Web scraping is an effective method for determining whether your exam content has been leaked online. It’s vital for testing programs—especially high-stakes testing programs—to monitor the web for stolen test content. This blog exists to help testing programs with their own DIY web monitoring teams understand the ins and outs of search engine technology and its impact on web monitoring efforts.
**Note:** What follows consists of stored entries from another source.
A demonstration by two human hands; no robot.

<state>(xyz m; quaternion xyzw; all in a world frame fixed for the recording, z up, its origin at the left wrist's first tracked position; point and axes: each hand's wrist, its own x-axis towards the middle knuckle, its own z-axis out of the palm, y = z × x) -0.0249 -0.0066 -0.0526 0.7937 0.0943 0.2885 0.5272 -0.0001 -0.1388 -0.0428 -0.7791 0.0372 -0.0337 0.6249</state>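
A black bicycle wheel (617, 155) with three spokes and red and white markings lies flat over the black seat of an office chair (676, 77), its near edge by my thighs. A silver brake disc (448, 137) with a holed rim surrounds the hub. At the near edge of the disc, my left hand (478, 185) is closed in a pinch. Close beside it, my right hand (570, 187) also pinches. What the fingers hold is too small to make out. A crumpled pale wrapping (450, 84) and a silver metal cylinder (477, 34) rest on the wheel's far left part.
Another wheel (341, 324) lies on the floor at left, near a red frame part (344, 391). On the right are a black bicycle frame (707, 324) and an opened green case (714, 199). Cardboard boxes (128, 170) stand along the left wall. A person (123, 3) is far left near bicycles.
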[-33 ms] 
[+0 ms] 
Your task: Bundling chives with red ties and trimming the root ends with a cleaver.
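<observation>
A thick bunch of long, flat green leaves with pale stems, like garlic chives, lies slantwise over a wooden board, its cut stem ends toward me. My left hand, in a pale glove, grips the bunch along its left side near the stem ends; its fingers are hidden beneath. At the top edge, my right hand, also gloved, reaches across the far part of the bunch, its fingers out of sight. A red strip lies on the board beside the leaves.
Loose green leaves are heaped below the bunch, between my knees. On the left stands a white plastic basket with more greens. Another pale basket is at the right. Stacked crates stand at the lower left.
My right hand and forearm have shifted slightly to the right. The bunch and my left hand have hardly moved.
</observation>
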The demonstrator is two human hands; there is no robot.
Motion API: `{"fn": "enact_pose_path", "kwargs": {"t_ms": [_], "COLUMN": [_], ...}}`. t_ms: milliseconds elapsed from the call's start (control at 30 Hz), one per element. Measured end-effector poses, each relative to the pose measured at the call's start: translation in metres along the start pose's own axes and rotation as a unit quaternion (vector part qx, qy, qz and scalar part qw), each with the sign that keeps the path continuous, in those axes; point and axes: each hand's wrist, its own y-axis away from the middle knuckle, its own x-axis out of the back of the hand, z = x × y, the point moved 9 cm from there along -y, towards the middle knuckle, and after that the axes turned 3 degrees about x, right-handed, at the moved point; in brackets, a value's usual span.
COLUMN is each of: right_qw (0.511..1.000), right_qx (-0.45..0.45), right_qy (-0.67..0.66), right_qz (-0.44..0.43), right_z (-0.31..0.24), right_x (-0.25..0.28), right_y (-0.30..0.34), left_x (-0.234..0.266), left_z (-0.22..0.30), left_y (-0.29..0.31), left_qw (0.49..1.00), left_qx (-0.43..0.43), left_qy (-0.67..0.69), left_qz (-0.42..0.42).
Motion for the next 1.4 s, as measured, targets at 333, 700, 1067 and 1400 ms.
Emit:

However, you should always work with your team to determine whether your organization can keep up with content monitoring in-house, or if outside help patrolling the web would be a better fit for your program.

It’s extremely common for live exam content to be leaked online (whether on braindump sites or social media platforms), and often, exam content is spread within just days of a test being released. Web scraping efforts help you identify what content is exposed, where it is exposed, who may have stolen or used it, and how deeply it has impacted your program.

The parameters and limitations of current search technologies have a direct impact on how your teams—and your test takers—can find and discover leaked test content online. A posting of actual test content may exist, but it isn’t always searchable or findable. Use these guidelines to determine what content your web scraping efforts can pull up.